I fully agree with you. While I can't speak for Keras, after reading [1] it seems Tensorflow would very much benefit from strong types. You'd easily be able to catch most of the errors presented in the article with higher-kinded and linear types, and maybe you don't even need that much power.

[1]: https://jacobbuckman.com/post/tensorflow-the-confusing-parts...

I totally agree, the lack of documentation via types and lack of smart autocomplete (which I rely on very heavily for API discovery) is not only why I never got into tensor flow, it's also why I never got into languages like python. I even went so far as to use typescript instead of Javascript.

I do believe c# has some machine learning libraries, but afaik they aren't anywhere near the level of tensor flow or keras.

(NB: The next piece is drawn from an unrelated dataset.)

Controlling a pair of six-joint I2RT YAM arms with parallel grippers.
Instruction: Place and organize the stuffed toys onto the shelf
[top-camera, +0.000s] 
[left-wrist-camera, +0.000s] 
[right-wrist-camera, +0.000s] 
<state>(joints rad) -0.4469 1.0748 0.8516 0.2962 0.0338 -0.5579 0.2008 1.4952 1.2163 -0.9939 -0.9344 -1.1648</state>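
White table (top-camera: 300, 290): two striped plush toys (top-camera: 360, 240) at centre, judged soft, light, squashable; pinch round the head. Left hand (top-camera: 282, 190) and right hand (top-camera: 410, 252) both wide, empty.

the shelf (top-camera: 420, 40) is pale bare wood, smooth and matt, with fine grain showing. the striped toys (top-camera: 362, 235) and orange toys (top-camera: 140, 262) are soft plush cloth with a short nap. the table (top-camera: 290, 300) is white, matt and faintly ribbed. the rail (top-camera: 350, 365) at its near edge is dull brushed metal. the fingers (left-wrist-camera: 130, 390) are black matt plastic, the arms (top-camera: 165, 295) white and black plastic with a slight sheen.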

Scala and Java both have access to really great ML libraries, MLLib in particular is supposed to be really good. I've used it a little but I'm not really a ML expert to judge.
But I'd wish they were written in some language with static typing

CNTK has a C++ API but the documentation is unfortunately just "read the header file" https://docs.microsoft.com/en-us/cognitive-toolkit/cntk-libr...

Also Python obv, or use it as a backend to Keras (in R).

Try DeepLearning4J, it's based on Java, and is pretty kick-ass.